ACTIVITY
Without the pictures, can you quote each line below exactly?

SUPPLIED DATA
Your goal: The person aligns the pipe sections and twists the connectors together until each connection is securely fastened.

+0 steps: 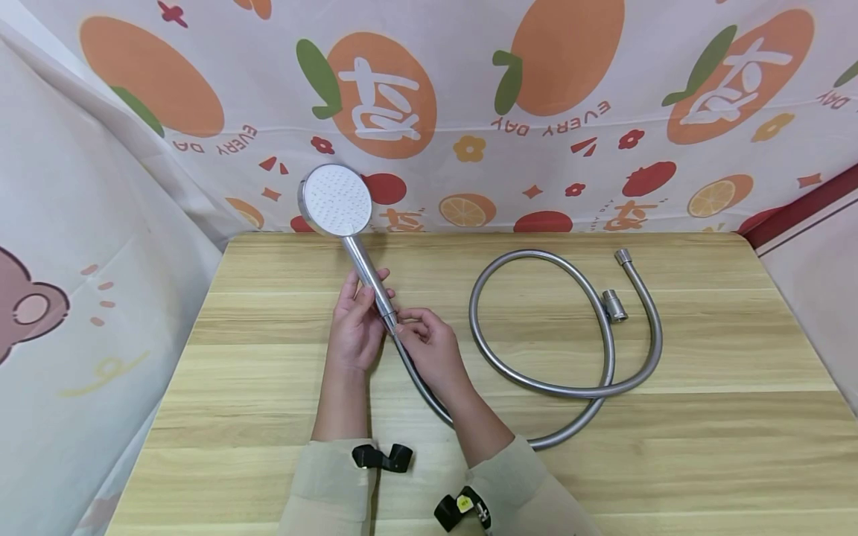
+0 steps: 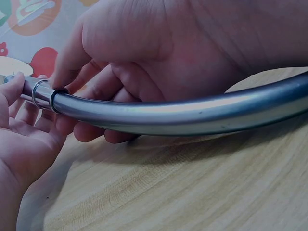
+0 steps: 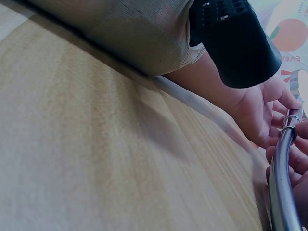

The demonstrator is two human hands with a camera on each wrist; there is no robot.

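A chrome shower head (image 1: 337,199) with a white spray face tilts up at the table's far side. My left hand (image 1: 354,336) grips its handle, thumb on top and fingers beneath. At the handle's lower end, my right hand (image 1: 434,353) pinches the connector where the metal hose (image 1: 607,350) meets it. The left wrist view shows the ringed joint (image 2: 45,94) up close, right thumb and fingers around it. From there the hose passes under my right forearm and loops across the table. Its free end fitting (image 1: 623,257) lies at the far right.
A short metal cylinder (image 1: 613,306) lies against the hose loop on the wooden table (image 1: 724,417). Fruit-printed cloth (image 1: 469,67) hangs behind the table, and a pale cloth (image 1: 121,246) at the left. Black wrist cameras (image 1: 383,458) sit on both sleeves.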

RESULT
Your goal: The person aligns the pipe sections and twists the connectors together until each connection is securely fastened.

+0 steps: 
+0 steps: 
+0 steps: 

The demonstrator is two human hands with a camera on each wrist; there is no robot.

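A chrome shower head (image 1: 337,199) with a white spray face tilts up at the table's far side. My left hand (image 1: 354,336) grips its handle, thumb on top and fingers beneath. At the handle's lower end, my right hand (image 1: 434,353) pinches the connector where the metal hose (image 1: 607,350) meets it. The left wrist view shows the ringed joint (image 2: 45,94) up close, right thumb and fingers around it. From there the hose passes under my right forearm and loops across the table. Its free end fitting (image 1: 623,257) lies at the far right.
A short metal cylinder (image 1: 613,306) lies against the hose loop on the wooden table (image 1: 724,417). Fruit-printed cloth (image 1: 469,67) hangs behind the table, and a pale cloth (image 1: 121,246) at the left. Black wrist cameras (image 1: 383,458) sit on both sleeves.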

There's nothing left to add to the output.